[Source data]
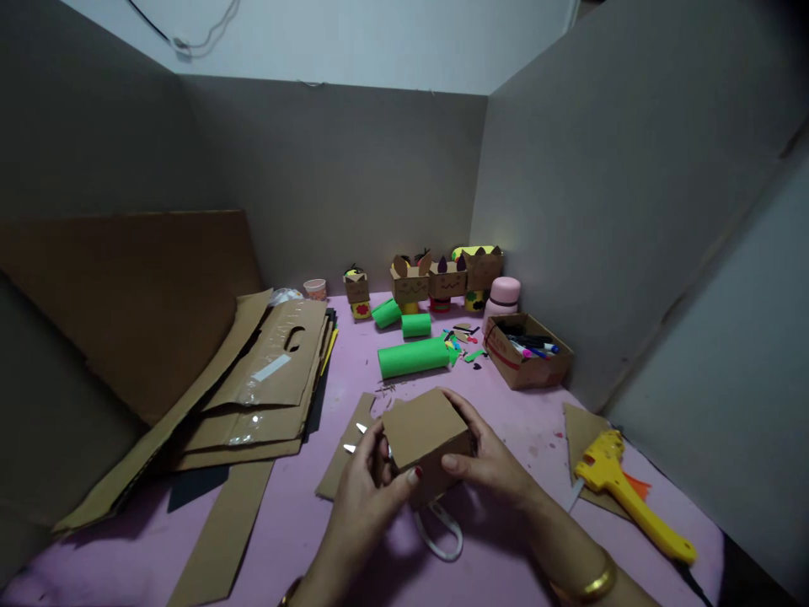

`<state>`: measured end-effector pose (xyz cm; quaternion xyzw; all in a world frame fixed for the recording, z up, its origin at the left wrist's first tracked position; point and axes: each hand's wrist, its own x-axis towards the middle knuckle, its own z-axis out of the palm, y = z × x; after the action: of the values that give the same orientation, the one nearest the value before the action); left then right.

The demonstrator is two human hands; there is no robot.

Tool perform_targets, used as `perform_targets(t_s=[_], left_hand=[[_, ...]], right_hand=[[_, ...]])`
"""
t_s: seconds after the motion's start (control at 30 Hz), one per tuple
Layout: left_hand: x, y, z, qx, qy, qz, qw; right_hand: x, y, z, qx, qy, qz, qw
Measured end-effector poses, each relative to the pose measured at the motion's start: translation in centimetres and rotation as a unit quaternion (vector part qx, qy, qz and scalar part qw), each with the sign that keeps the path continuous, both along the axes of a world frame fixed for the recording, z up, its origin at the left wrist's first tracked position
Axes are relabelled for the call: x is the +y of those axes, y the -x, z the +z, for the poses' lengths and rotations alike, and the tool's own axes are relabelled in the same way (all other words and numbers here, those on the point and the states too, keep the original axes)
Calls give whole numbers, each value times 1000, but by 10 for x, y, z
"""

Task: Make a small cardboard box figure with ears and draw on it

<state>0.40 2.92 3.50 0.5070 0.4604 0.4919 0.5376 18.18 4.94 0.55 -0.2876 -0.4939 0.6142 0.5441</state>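
Between my two hands is a small brown cardboard box [425, 428], held up over the near middle of the table. My left hand [372, 493] grips its left side, thumb along the front face. From the right, my right hand [484, 459] wraps round the box with its thumb on the front. Beneath lie white-handled scissors [450, 552]; the box hides their middle, and the blade tips show to the left over a cardboard strip [334, 476].
Stacked flat cardboard [265, 371] fills the left. Green paper tubes [414, 358] lie ahead, with box-headed figures [410, 282] behind. To the right are a cardboard box of markers [531, 371], a pink bottle [504, 293] and a yellow glue gun [632, 493].
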Motion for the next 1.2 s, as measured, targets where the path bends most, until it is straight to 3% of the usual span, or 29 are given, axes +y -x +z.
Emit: perform_targets(t_s=[0.2,0.4,0.5,0.7,0.8,0.97,1.1,1.2], left_hand=[[0,1,-13,42,-31,-1,999],[-2,3,-22,8,-67,-77,995],[-3,4,-23,23,-82,-78,993],[-4,13,-24,163,-148,-35,975],[-5,19,-18,236,-220,-44,946],[-6,26,-12,270,-296,-52,915],[-5,28,-16,294,-329,-36,897],[-5,28,-20,284,-346,-37,894]], right_hand=[[-2,0,-1,3,-30,-3,1000],[-4,-3,1,32,-34,7,999],[-4,-4,4,36,-44,22,998],[-8,-8,9,-27,-78,85,993],[-11,-8,9,-112,-118,47,986],[-10,-7,0,-214,-263,-88,937],[-8,-7,-6,-235,-367,-124,891],[-7,-7,-6,-251,-395,-133,874]])
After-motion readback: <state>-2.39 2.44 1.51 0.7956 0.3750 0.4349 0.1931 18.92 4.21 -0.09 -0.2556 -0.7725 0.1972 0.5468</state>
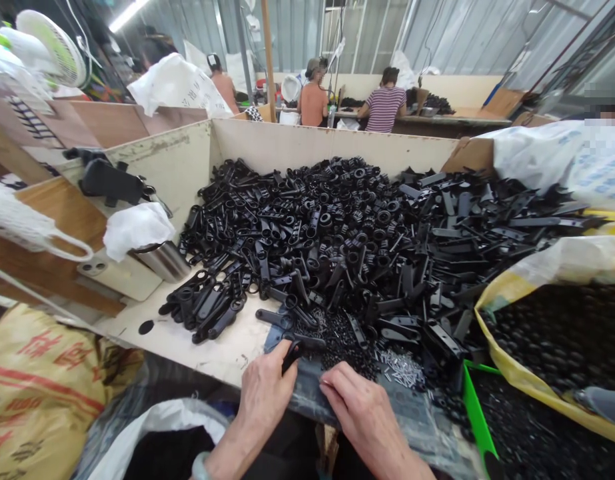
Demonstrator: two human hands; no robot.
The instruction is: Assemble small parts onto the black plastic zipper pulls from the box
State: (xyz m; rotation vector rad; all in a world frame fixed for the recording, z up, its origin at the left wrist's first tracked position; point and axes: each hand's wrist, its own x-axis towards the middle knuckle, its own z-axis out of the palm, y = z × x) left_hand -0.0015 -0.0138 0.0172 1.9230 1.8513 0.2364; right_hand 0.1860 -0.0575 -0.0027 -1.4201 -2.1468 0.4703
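Observation:
My left hand [264, 393] is closed on a black plastic arm piece [293, 352], held at the near edge of the worktable. My right hand [360, 408] lies beside it with its fingers curled, their tips on a small heap of tiny black parts [343, 347]; whether it pinches one I cannot make out. A big pile of black plastic arm pieces [347, 240] fills the table behind. A few neatly stacked pieces [207, 303] lie to the left of my hands. Small silver screws [404, 370] sit just right of my right hand.
The table has pale board walls [307, 143]. A yellow sack of black parts [557, 333] and a green bin edge [474, 420] stand at right. A steel cup [162, 260] with white cloth sits left. Printed sacks [32, 393] lie lower left. Other people [384, 103] work at a far bench.

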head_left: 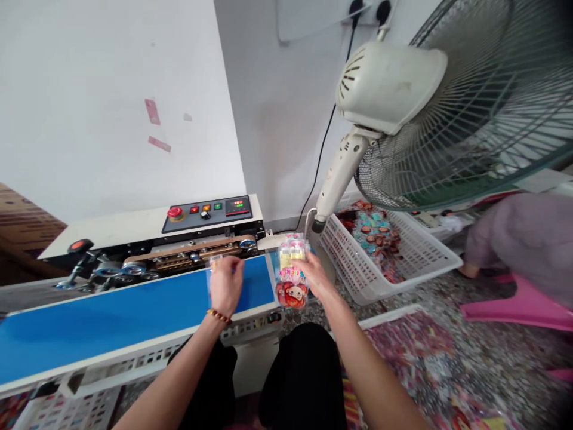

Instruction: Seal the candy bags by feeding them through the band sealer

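My right hand [314, 275] grips a small stack of clear plastic packets [292, 292], printed with a red-maned cartoon animal and colourful lettering. The stack is upright beyond the right end of the blue conveyor belt [134, 304]. Over that belt, my left hand [225, 286] has its fingers closed on a clear packet [209, 283], mostly hidden behind the hand. This packet is close to the drive bands of the band sealer [201, 246]. A beaded bracelet circles my left wrist.
A white basket [358, 292] holding more packets stands to the right, beneath a large fan [394, 83]. Lower right, many packets [412, 352] fill another container. At far right are a person's leg [523, 239] and a pink stool [519, 307]. The sealer's control panel [206, 214] faces up.
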`<action>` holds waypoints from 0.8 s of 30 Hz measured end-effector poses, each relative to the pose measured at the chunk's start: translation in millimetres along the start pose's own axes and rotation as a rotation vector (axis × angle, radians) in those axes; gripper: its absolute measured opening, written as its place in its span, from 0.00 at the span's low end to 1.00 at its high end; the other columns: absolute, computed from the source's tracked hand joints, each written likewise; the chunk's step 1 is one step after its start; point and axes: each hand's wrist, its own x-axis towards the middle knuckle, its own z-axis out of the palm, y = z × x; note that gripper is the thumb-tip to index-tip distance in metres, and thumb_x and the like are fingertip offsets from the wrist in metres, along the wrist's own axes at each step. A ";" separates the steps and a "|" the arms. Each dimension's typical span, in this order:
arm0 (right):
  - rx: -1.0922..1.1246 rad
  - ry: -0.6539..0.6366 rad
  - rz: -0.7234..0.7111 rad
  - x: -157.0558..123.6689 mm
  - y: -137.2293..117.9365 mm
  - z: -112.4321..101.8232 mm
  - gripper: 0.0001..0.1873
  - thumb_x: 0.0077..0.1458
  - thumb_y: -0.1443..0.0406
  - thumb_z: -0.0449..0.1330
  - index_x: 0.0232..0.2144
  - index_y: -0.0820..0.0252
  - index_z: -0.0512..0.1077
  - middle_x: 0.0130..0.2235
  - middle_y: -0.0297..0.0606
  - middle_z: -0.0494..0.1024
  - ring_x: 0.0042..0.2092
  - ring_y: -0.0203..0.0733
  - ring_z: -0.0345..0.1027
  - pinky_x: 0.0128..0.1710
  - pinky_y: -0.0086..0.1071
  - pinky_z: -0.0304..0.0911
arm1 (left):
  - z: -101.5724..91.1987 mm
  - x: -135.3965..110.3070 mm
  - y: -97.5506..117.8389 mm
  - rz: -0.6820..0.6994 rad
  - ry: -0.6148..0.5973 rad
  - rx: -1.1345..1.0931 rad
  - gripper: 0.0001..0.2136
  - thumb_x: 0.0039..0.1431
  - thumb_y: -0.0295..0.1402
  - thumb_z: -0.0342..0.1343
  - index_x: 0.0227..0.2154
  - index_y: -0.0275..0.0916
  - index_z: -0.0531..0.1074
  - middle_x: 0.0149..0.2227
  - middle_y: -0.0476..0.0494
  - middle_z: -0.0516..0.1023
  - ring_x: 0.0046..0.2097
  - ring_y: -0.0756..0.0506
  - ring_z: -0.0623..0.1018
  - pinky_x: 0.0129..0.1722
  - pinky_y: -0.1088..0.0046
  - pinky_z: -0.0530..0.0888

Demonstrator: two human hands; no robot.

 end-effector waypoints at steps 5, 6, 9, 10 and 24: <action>-0.078 -0.020 -0.024 2.0 0.2 1.8 0.17 0.42 0.60 0.66 0.38 0.53 0.77 0.36 0.33 0.83 0.36 0.45 0.76 0.37 0.34 0.71 | 45.8 3.5 40.5 -0.039 -0.364 -0.292 0.08 0.58 0.36 0.57 0.29 0.38 0.76 0.29 0.46 0.78 0.30 0.46 0.76 0.32 0.74 0.69; -0.089 -0.002 -0.025 2.9 1.2 0.8 0.18 0.42 0.59 0.66 0.39 0.53 0.77 0.36 0.33 0.83 0.35 0.45 0.76 0.37 0.35 0.71 | 49.8 6.7 43.9 -0.079 -0.365 -0.334 0.07 0.57 0.34 0.57 0.27 0.38 0.76 0.27 0.46 0.77 0.28 0.47 0.75 0.30 0.74 0.68; -0.095 0.054 -0.017 6.0 4.7 -2.4 0.20 0.43 0.59 0.65 0.41 0.54 0.76 0.35 0.34 0.83 0.34 0.45 0.76 0.36 0.35 0.70 | 51.5 13.6 44.9 -0.158 -0.333 -0.402 0.06 0.56 0.31 0.56 0.26 0.37 0.74 0.26 0.47 0.76 0.24 0.50 0.72 0.27 0.76 0.67; -0.090 0.060 -0.014 6.7 5.6 -3.1 0.20 0.43 0.58 0.65 0.41 0.55 0.75 0.35 0.34 0.83 0.34 0.45 0.76 0.36 0.35 0.70 | 50.5 14.4 43.8 -0.155 -0.338 -0.417 0.06 0.56 0.32 0.56 0.26 0.37 0.74 0.26 0.47 0.77 0.23 0.50 0.72 0.26 0.76 0.67; -0.123 0.130 -0.024 6.3 -3.7 -9.6 0.21 0.39 0.59 0.65 0.39 0.56 0.76 0.34 0.33 0.82 0.34 0.44 0.74 0.34 0.33 0.68 | 49.5 18.0 42.5 -0.193 -0.374 -0.252 0.08 0.54 0.25 0.55 0.21 0.38 0.72 0.23 0.49 0.77 0.20 0.51 0.71 0.25 0.77 0.66</action>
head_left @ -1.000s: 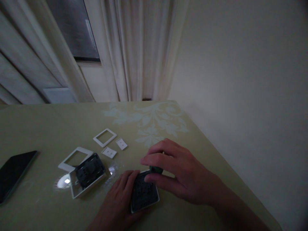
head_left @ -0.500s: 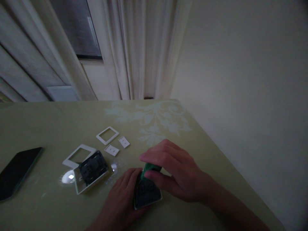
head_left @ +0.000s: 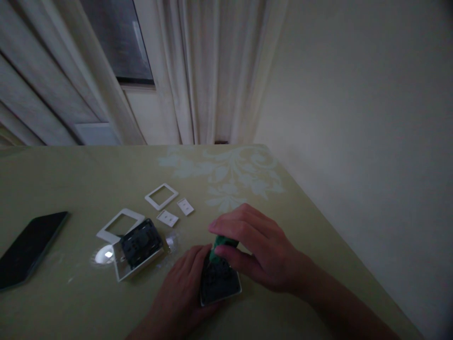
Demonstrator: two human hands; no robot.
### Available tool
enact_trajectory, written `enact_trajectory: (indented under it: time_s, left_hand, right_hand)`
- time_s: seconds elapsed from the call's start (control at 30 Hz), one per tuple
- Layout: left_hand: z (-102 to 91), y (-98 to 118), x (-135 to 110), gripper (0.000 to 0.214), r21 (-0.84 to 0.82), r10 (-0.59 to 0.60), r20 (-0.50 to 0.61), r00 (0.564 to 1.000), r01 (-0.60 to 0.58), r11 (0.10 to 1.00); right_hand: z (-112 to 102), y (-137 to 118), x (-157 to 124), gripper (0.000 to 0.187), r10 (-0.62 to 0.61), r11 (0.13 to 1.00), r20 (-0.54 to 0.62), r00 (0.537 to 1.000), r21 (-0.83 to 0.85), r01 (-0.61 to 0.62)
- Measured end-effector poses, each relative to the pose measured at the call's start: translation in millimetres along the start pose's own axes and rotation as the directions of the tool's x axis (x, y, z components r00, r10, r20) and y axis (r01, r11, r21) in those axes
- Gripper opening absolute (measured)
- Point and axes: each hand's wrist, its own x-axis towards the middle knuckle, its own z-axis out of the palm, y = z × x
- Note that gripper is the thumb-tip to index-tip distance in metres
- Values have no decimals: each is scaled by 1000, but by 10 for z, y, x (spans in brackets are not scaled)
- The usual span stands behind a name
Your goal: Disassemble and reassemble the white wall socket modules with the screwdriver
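Green table [head_left: 92, 182] — right hand [head_left: 262, 250] arched, pinching a green tool [head_left: 223, 241]; left hand [head_left: 184, 279] curled round a dark panel [head_left: 220, 286].

- We take this for a room in a home, most likely a living or dining room.
- We see long, pale curtains [head_left: 226, 71] hanging in folds beyond the table, with a dark window pane [head_left: 116, 38] showing between them.
- We have a plain, light wall [head_left: 361, 118] along the right side.
- We find the greenish-yellow table [head_left: 85, 179] decorated with a pale leaf-and-flower pattern [head_left: 226, 172], more household furniture than workbench.
- We notice dim, soft light throughout.
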Motion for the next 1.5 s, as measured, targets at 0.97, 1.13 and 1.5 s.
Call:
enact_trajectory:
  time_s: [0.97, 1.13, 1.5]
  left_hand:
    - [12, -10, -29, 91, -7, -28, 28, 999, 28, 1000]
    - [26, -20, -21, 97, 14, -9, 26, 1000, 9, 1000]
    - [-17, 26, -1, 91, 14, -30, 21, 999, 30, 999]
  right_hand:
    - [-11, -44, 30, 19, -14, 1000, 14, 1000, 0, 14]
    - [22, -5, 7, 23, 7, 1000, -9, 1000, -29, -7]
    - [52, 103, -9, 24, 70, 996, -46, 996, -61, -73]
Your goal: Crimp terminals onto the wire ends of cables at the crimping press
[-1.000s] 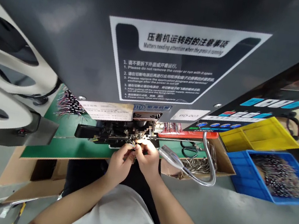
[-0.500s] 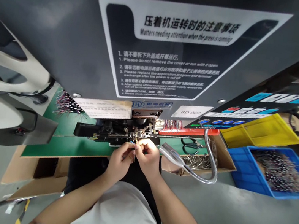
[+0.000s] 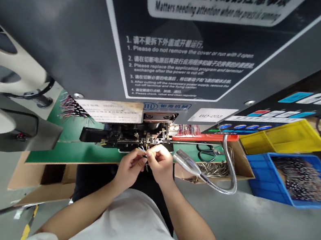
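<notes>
My left hand (image 3: 131, 167) and my right hand (image 3: 159, 162) meet at the front edge of the green work table (image 3: 80, 152). Both are closed in a pinch on thin coloured wires (image 3: 147, 149), whose ends fan out above the fingertips. Blue, white and yellow strands show; the rest is covered by the fingers. Just beyond the fingertips is the crimping press's metal tooling (image 3: 154, 135). The press's grey housing (image 3: 54, 35), with its warning label, hangs over it.
A flexible lamp neck (image 3: 191, 167) curves right of my hands. Behind it lie scissors (image 3: 207, 153), a red tray (image 3: 207, 138) and a cardboard box (image 3: 243, 167). A blue bin (image 3: 264, 183) of wires stands at right. One wire bundle (image 3: 71, 107) lies at left.
My view has tilted down a little, so the press label sits higher. Both hands stay together on the wires; the wire ends now show more clearly spread above the fingertips.
</notes>
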`<act>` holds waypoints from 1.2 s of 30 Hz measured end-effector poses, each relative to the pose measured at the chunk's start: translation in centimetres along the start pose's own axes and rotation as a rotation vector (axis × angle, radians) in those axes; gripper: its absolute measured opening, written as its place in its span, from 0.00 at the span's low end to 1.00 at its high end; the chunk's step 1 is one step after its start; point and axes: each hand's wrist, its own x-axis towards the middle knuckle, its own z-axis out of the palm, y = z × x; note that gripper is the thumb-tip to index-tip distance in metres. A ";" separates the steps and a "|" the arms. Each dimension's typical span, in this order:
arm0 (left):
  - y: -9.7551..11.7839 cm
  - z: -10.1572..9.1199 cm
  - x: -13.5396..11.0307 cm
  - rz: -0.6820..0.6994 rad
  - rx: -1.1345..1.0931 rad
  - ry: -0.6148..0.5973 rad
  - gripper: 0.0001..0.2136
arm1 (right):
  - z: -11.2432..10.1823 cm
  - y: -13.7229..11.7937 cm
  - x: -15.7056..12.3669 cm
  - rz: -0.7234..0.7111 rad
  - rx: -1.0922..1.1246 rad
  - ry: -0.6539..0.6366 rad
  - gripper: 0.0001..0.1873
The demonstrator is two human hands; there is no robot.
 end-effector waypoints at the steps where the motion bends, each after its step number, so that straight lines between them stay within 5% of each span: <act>1: -0.1 0.0 0.1 -0.005 -0.023 -0.002 0.11 | 0.0 0.0 0.0 0.012 0.025 -0.008 0.15; 10: 0.0 -0.2 0.3 0.026 -0.033 -0.006 0.11 | -0.2 0.3 -0.1 0.051 0.088 -0.064 0.19; 17: -0.3 -0.4 0.4 0.065 0.066 -0.003 0.07 | 0.0 0.4 0.1 -0.041 -0.104 0.035 0.08; 23: -0.1 -0.8 0.5 0.040 0.113 -0.058 0.07 | -0.7 0.3 0.2 -0.212 -0.203 -0.027 0.04; 36: 1.0 -0.5 0.6 -0.030 0.054 -0.055 0.09 | -0.6 0.8 -0.2 -0.126 -0.206 -0.009 0.03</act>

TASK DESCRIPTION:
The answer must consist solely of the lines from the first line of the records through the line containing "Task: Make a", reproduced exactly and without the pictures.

WRITTEN RESPONSE:
`<state>`: measured end-effector pose (xyz cm; quaternion xyzw; all in a world frame fixed for the recording, z up, its origin at the left wrist's first tracked position; point and axes: each hand's wrist, its own x-axis towards the middle knuckle, its own z-axis out of the palm, y = z × x; after the action: of the values that give the same orientation, the one nearest the value before the action); left then right.

The demonstrator is two human hands; there is no robot.

Tool perform_targets, used as `perform_targets(t_s=[_], left_hand=[[_, ...]], right_hand=[[_, ...]])`
"""
t_s: seconds after the motion's start (control at 30 Hz), one per tuple
Layout: left_hand: x, y, z, qx, qy, qz, qw; right_hand: x, y, z, qx, qy, qz, qw
Measured end-effector poses, each relative to the pose measured at the motion's start: translation in centimetres and rotation as a unit quaternion (vector part qx, qy, qz and scalar part qw), each with the sign that keeps the path continuous, both along the axes of a world frame fixed for the recording, z up, its origin at the left wrist's first tracked position
Axes are relabelled for the call: x is the +y of those axes, y the -x, z the +z, for the poses' lengths and rotations alike, and the tool's own axes are relabelled in the same way (all other words and numbers here, those on the point and the states too, keep the original axes)
Calls give whole numbers, each value times 1000, but by 10 for x, y, z
"""

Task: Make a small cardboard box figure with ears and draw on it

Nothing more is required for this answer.